La répétition
La procession de la fête Dieu était soigneusement ordonnée : la batterie fanfare de l’Alerte de Méan ouvrait la procession, puis les porteurs de bannière, les enfants munis d’une corbeille remplie de pétales de roses, le dais avec ses porteurs sous lequel le prêtre présentait l’ostensoir contenant l’Hostie Sainte puis venait la foule de fidèles entonnant des cantiques.
L’abbé B. avait eu une idée. La procession étant arrêtée, les enfants exécuteront une
chorégraphie.

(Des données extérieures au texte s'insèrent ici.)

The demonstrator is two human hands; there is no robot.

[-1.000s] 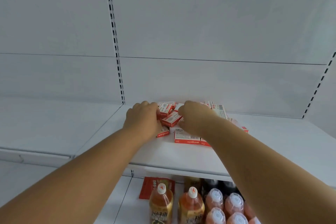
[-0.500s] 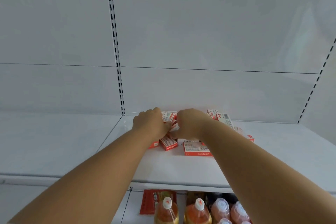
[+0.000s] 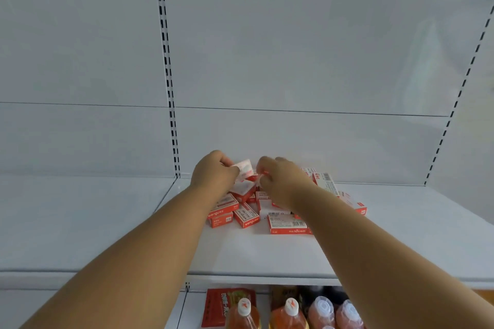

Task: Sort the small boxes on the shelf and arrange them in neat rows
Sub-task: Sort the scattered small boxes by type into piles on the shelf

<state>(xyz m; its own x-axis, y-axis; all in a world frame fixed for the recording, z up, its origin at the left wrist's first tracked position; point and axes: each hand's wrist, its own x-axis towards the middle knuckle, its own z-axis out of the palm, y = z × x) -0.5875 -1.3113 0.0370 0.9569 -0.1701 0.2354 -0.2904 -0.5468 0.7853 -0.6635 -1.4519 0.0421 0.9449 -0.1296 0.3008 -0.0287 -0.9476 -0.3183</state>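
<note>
White store shelving fills the view, and the shelf (image 3: 401, 235) has a messy heap of small boxes (image 3: 247, 218) near the back panel. Pretty much nothing is sorted yet: the red-and-white boxes lie at all angles, some stacked on each other, no row anywhere that I can spot. Left hand (image 3: 213, 176) is up over the pile with its fingers curled round a lifted box (image 3: 244, 167), which looks blurry. Right hand (image 3: 280, 181) is curled too and seems to pinch something small and red at the fingertips, but I can't really tell what. Drink bottles (image 3: 288, 312) sit on the level below. So basically the whole job is left.
</note>
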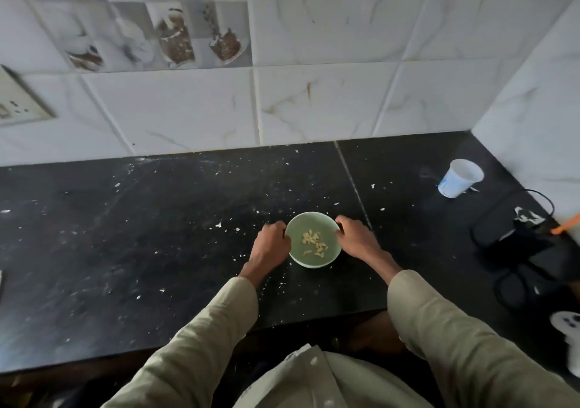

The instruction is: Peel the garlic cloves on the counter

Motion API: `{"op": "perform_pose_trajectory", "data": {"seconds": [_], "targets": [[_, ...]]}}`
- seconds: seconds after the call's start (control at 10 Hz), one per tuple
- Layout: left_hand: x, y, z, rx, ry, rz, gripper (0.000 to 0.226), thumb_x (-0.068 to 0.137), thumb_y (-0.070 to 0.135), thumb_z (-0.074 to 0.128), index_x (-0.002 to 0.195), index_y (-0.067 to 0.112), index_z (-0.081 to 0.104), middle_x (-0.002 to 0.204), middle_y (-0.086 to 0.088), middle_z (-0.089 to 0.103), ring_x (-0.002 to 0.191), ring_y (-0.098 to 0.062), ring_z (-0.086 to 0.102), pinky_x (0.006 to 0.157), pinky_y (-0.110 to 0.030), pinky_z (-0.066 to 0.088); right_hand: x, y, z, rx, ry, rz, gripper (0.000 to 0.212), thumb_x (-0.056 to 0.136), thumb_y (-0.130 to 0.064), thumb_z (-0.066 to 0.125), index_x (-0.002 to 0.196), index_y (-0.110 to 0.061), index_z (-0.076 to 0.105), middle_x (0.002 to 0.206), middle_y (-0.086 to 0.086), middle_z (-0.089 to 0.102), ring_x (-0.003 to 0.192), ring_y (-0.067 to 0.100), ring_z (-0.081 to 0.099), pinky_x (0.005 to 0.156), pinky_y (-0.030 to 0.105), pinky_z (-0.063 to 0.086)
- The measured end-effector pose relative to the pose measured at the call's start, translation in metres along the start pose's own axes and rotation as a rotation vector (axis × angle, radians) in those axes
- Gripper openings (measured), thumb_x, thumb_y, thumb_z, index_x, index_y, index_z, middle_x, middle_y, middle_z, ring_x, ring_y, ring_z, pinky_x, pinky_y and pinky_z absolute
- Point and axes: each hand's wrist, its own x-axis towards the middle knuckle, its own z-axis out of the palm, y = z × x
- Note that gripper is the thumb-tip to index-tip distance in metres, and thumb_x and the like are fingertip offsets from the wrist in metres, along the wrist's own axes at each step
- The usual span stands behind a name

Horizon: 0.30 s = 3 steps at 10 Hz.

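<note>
A pale green bowl [309, 262] stands on the black counter [141, 235], near its front edge. Several pale garlic cloves [314, 243] lie in the bottom of the bowl. My left hand [272, 244] grips the bowl's left rim with curled fingers. My right hand [354, 237] holds the right rim the same way. Small white flakes of garlic skin [218, 225] are scattered over the counter around the bowl.
A white paper cup [459, 178] leans at the back right by the tiled corner wall. A black device with a cable [521, 241] sits at the right, an orange strip beside it. A wall socket [18, 103] is at the far left.
</note>
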Motion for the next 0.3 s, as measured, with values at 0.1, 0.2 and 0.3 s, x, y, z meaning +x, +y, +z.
{"op": "perform_pose_trajectory", "data": {"seconds": [0.1,0.2,0.3], "targets": [[-0.005,0.002,0.007,0.041,0.031,-0.018,0.018,0.092,0.021,0.053,0.102,0.012,0.064,0.093,-0.01,0.069,0.084,-0.037,0.065,0.066,-0.037,0.046,0.001,0.008,0.003,0.043,-0.043,-0.02,0.024,0.105,-0.031,0.051,0.125,-0.02,0.058,0.096,0.0,0.071,0.084,0.024,0.072,0.077,0.042,0.058],[-0.017,0.011,0.001,0.14,0.074,-0.052,0.022,0.093,0.019,0.052,0.11,0.013,0.064,0.106,-0.01,0.071,0.094,-0.037,0.066,0.07,-0.04,0.046,-0.004,0.01,-0.002,0.011,-0.093,-0.053,0.028,0.106,-0.042,0.05,0.127,-0.024,0.054,0.097,-0.002,0.071,0.082,0.022,0.073,0.082,0.045,0.06],[-0.015,0.026,-0.006,0.182,0.196,0.04,0.034,0.092,0.015,0.054,0.125,0.015,0.063,0.124,-0.004,0.067,0.113,-0.029,0.063,0.087,-0.043,0.049,-0.002,0.007,-0.018,-0.052,-0.029,-0.135,0.033,0.106,-0.049,0.049,0.129,-0.026,0.052,0.109,-0.002,0.071,0.092,0.023,0.072,0.084,0.046,0.058]]}}
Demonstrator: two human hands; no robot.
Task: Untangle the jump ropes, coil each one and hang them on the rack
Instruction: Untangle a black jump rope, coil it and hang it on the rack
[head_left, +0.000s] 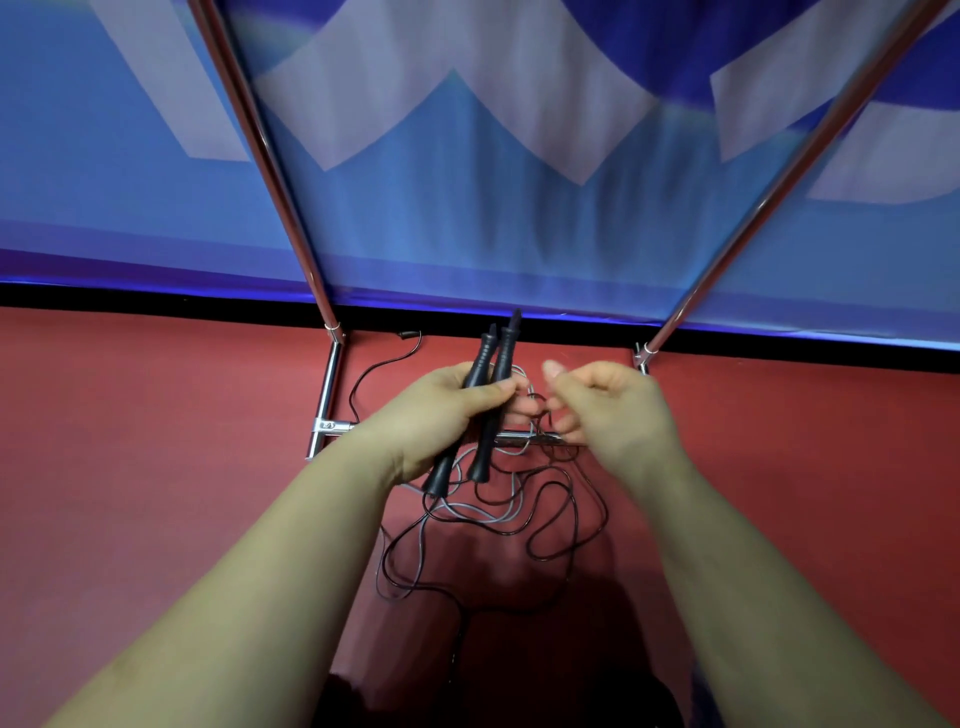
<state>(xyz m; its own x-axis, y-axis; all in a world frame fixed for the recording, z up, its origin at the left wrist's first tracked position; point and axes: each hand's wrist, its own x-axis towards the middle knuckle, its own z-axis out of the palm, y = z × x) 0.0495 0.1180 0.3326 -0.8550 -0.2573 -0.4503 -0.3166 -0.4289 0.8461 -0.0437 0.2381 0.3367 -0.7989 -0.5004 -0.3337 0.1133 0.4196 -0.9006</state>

Un coup de claquoir ils mettront un genou à terre, lanceront d’un geste gracieux quelques pétales. Un coup de claquoir ils se relèveront, pivoteront d’un quart de tour, mettront un genou à terre et ainsi de suite jusqu’au tour complet.
Ce soir là nous étions tous sur le parvis de l’église, nous avions terminé la répétition de la chorégraphie et l’abbé B. était très satisfait.
Pour manifester son contentement, il nous invita à entrer chez Rosa pour acheter des bonbons.
Il poussa la porte de la vieille devanture et le son familier de la clochette retentit. Il tenait la porte, nous entrâmes.
Jean-Pierre G. oubliant la présence du saint homme et agissant comme il le faisait d’habitude claironna un :
<Bonjour ma chérie !>
L’abbé lui envoya une claque magistrale. Déséquilibré Jean-Pierre chut sur le plancher.
Nous étions bouche bée même Rosa dans son fauteuil restait sans voix.
Jean-Pierre se releva, une joue un peu rouge.
<Ce n’est pas des manières…> tenta l’abbé, un peu confus, devant tous ces regards éberlués.
<Ce n’est pas des manières non plus, l’abbé ! > répliqua Rosa de sa voix aigrelette pleine de reproches.
L’incident n’eut aucune conséquence sinon que nous savions maintenant que notre bon abbé pouvait être violent et que Rosa, à qui Jean-Pierre faisait des misères, avait pris sa défense.